Later would come Instagram where I loved to share photos I took. And it was fun. Mostly. Communication, connection, sharing, and of course sharing my parenting and personal leadership writing on the sites as well as my pictures. I've had an interesting run of writing online, too, almost quitting it all back in 2021.
However, since the 2016 election, social media took a dark turn, and it's never turned around. And along the way too many folks got addicted to the clicks. The likes. The attention. And the algorithms' stranglehold continued to strengthen, shaping what we see and hear (and what we want to see and hear). That in turn amplifies the nastiness of human bias and the trolls that say and do horrible denigrating things online.

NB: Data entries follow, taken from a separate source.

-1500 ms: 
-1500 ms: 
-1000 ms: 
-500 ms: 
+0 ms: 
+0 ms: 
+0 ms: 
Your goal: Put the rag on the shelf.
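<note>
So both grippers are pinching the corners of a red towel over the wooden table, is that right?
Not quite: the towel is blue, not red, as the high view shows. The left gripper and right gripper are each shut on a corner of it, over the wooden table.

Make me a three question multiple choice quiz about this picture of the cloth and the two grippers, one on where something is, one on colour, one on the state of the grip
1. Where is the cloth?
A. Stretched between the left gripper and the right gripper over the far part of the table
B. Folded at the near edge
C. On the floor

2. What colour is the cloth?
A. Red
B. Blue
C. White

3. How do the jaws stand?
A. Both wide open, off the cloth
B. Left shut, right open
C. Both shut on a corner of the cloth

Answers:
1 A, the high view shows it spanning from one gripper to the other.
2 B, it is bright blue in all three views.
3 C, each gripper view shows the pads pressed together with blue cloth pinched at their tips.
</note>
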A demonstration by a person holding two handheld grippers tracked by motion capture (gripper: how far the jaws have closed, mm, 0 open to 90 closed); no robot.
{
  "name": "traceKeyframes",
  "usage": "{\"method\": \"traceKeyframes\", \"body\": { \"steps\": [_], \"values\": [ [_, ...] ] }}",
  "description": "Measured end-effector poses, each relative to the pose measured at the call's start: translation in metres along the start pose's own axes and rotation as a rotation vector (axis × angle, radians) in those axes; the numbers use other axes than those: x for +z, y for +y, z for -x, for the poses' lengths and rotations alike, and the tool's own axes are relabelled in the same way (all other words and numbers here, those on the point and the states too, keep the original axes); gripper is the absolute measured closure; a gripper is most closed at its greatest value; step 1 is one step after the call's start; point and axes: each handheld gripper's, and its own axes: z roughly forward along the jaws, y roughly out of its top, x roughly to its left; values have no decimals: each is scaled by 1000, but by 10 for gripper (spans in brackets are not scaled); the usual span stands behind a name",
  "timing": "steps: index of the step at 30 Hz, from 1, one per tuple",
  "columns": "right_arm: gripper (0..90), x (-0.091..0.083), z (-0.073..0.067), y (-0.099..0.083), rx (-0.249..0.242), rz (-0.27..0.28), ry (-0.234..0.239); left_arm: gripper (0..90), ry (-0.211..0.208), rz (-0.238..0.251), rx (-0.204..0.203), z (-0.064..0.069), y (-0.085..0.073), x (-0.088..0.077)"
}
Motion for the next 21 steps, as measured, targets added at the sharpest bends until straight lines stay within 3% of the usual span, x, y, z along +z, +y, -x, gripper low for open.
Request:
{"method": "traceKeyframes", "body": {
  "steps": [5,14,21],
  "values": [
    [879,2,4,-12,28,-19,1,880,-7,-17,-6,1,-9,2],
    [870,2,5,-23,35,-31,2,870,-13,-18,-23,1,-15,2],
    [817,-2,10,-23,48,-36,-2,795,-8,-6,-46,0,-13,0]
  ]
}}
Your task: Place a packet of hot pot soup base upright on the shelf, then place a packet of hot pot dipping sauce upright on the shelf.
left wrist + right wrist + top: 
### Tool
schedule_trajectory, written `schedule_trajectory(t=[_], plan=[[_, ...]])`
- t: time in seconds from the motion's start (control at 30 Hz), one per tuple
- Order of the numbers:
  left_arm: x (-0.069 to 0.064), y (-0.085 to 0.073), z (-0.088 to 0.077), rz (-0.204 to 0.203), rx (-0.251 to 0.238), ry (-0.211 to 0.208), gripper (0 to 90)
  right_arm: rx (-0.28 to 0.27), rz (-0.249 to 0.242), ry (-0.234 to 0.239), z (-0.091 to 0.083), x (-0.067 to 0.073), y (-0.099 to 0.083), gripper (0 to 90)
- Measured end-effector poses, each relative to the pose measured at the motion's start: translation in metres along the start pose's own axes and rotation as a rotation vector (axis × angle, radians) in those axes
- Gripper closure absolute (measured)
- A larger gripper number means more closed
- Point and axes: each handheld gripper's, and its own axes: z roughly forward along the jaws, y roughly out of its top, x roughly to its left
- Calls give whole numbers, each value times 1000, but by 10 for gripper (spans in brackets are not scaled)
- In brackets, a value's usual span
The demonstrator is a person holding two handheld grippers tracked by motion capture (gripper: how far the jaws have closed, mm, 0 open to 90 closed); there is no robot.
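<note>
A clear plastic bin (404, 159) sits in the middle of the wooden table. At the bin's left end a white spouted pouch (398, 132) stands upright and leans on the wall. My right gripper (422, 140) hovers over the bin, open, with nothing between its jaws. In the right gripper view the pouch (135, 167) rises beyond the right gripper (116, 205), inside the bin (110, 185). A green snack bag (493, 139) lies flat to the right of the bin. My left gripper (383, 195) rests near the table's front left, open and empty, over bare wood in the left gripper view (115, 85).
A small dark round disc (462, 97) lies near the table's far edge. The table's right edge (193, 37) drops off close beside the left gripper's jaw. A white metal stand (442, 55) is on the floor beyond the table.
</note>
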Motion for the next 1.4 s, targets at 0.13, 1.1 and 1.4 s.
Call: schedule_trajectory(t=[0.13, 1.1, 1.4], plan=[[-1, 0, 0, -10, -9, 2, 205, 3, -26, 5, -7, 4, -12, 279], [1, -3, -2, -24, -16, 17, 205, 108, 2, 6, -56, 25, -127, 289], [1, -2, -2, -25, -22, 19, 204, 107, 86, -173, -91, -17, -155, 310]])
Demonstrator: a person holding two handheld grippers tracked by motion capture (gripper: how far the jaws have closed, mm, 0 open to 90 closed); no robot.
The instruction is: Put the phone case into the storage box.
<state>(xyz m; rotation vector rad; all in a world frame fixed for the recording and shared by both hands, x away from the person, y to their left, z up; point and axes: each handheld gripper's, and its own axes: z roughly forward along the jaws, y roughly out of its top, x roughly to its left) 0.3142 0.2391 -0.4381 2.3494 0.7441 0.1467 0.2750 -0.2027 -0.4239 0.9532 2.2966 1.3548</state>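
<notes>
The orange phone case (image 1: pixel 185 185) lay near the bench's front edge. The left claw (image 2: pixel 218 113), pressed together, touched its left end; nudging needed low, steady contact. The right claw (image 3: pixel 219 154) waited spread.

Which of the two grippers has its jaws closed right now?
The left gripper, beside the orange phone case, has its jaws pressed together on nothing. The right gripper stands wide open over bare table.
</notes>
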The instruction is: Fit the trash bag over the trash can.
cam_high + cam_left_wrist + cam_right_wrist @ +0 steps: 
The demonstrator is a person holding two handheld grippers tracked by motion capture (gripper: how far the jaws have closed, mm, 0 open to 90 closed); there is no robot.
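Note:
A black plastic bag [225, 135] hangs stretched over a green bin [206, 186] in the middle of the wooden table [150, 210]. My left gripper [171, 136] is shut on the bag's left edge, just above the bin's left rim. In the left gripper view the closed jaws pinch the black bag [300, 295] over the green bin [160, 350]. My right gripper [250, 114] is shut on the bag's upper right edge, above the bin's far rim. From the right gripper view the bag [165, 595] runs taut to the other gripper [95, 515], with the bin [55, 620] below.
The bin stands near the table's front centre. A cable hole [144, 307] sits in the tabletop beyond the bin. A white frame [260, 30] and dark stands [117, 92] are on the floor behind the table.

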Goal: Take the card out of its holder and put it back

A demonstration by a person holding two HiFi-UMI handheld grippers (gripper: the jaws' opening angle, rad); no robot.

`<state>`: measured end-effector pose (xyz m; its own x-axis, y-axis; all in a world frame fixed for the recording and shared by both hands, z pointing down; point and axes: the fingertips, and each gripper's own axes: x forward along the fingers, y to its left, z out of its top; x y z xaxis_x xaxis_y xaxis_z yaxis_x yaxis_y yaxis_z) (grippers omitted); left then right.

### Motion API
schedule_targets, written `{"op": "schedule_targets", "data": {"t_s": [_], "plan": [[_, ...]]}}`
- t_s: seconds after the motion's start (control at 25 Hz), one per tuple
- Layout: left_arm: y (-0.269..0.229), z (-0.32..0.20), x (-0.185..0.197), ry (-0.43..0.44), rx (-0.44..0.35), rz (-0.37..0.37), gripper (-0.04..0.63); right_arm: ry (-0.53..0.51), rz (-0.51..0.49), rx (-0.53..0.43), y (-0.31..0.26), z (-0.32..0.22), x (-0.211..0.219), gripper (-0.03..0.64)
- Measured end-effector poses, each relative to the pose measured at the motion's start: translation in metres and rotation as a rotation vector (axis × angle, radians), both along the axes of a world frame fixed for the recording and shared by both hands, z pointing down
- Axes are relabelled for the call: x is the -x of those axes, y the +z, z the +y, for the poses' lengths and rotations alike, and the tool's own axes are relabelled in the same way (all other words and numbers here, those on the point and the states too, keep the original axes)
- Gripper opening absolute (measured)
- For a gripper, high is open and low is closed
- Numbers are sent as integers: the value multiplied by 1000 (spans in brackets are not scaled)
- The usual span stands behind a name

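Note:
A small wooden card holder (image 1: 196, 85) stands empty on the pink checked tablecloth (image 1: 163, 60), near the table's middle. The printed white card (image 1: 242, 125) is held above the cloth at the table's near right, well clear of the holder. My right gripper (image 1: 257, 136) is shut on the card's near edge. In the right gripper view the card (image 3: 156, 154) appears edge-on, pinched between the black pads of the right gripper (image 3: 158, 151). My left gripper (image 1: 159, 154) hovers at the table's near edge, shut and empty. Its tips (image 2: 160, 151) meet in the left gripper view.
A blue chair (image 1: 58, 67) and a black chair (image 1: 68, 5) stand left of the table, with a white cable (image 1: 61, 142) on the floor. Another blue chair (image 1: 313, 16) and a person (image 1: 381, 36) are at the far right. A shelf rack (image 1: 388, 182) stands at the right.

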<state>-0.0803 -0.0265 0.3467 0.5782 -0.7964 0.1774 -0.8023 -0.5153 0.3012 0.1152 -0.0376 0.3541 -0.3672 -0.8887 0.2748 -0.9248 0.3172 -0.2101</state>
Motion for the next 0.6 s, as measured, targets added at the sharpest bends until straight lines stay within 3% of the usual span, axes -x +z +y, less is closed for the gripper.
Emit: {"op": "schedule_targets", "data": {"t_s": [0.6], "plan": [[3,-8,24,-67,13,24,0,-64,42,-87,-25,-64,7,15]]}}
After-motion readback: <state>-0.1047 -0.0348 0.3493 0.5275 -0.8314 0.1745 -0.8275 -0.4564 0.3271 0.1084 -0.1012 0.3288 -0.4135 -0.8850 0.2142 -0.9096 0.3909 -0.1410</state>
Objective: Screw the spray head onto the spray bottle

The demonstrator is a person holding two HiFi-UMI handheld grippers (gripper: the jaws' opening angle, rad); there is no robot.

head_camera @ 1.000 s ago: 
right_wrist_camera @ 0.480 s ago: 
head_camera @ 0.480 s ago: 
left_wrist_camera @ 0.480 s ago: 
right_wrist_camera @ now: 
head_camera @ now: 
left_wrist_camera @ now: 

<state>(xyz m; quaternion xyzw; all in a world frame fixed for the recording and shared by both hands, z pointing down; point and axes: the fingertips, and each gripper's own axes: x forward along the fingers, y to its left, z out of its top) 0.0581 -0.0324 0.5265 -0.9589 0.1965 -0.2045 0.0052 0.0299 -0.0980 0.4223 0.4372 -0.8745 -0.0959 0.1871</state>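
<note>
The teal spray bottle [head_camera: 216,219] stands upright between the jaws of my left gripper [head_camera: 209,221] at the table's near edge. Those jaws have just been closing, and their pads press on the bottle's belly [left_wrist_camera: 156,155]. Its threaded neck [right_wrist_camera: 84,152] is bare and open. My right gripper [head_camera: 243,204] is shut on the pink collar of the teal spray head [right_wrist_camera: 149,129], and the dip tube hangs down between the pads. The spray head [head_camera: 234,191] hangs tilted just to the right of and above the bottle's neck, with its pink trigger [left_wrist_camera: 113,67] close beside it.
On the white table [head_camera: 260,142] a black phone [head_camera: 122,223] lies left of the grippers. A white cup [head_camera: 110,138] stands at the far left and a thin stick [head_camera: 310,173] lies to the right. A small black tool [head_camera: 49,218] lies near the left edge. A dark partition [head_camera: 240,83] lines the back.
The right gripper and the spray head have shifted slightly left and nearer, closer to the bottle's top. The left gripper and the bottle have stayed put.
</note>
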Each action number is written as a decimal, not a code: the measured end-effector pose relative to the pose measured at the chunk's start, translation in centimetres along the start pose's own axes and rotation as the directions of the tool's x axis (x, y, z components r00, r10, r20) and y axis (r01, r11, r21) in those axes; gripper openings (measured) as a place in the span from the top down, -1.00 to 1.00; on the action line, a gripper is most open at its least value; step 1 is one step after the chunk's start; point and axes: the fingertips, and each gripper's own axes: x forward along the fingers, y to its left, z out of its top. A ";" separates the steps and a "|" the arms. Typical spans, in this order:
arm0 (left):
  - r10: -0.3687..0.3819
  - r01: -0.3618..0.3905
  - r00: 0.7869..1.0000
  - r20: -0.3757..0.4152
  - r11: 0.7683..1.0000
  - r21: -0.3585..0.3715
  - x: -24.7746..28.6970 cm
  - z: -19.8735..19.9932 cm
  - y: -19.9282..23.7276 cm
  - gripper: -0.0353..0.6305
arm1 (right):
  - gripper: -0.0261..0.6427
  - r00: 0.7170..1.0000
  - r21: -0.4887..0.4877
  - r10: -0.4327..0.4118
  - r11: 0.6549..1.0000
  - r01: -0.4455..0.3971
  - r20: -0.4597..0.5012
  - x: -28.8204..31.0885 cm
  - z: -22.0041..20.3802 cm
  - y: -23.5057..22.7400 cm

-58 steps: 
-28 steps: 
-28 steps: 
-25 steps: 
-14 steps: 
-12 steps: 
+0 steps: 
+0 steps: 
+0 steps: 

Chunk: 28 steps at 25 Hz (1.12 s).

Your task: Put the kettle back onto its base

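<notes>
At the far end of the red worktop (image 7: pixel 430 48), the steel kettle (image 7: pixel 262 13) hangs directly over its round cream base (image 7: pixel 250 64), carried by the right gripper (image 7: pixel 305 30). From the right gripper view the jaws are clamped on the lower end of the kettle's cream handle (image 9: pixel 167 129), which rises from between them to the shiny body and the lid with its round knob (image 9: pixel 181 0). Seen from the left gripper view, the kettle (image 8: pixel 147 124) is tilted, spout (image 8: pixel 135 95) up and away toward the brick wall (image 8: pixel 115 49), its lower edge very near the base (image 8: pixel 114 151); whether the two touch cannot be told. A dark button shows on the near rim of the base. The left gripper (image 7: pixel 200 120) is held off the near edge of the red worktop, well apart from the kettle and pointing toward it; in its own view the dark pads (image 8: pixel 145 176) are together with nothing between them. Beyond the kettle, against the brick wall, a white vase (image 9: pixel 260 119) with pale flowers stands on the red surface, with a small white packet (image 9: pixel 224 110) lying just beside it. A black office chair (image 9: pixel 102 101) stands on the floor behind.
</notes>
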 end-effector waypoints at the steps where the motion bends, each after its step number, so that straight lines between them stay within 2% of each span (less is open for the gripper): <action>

More clicks. More likes. More attention. More rage. More hate. More misinformation. More bullying. More trolling. More of a crappy self-defeating mix.
And you may have heard about that Wall Street Journal investigation a few years ago referring to internal Facebook research about how Instagram causes increased levels of anxiety and depression and suicidal thoughts in teenage girls.
Thankfully that hasn't impacted our kids (can't say 100%, but they've been okay), and we've never denied our daughters using social media. We've always monitored and asked about what they're watching and searching for and seeing and posting (YouTube is their preferred social). Now that they're teens, we also entrust them to use their own discretion and to stay away from inappropriate and dangerous content. In fact, we recently had the social media conversation when the Tik Tok ban was enforced and it was no longer available to download. Our kids didn't really use Tik Tok and were more depressed because another app, a video editing app called CapCut, was no longer available, also from the same parent company ByteDance.
The good news is that we haven't see increased levels of anxiety or depression from our teen's social media use. The bad news is that I've seen my anxiety spike. Primarily due to the current state of the world and America, plus my addiction of clicks, likes, and attention. That social AI smack ain't playing, that's for sure. I've always struggled with wanting to be liked and social media hasn't helped.
Our kids are always telling us we spend too much time on our phones, that I spend too much time on my phone. I don't think I do, but I've definitely got my wife Amy beat there. Teens average 5+ hours a day online, and my average is 1.5 hours, so there, and even less soon. Our kids are lower than the teen average, too.
During dinner recently, a time reserved for sharing our days and what we're all grateful for, they both scolded me for having my phone out. I wasn't looking at it, but it was out on the table because I had been looking at the news right before we started to eat (another algorithmic addiction). I literally had to turn it over and then remove it from the table. Both kids do a good job of keeping their phones away at dinner, so they've become the better role models for me. I should probably have a phone pocket at home to put mine in like the kids have at school.
I'm taking a social break to weaken my algorithmic stranglehold. Kind of. There's still "work" social sharing I will do on LinkedIn, and there's the new BlueSky social network I've joined for those who need a mainstream social break and political refuge. Plus, there's my news and music algorithms to manage and balance (including my drumming channel).
Ugh. I guess it's not a complete break; social addiction is real and so are the negative impacts. But, the break that I am taking and the positive time I'm getting back is time to reinvest in my family, my friends, my writing, my drumming, and more. Those are the "likes" to be liked every day.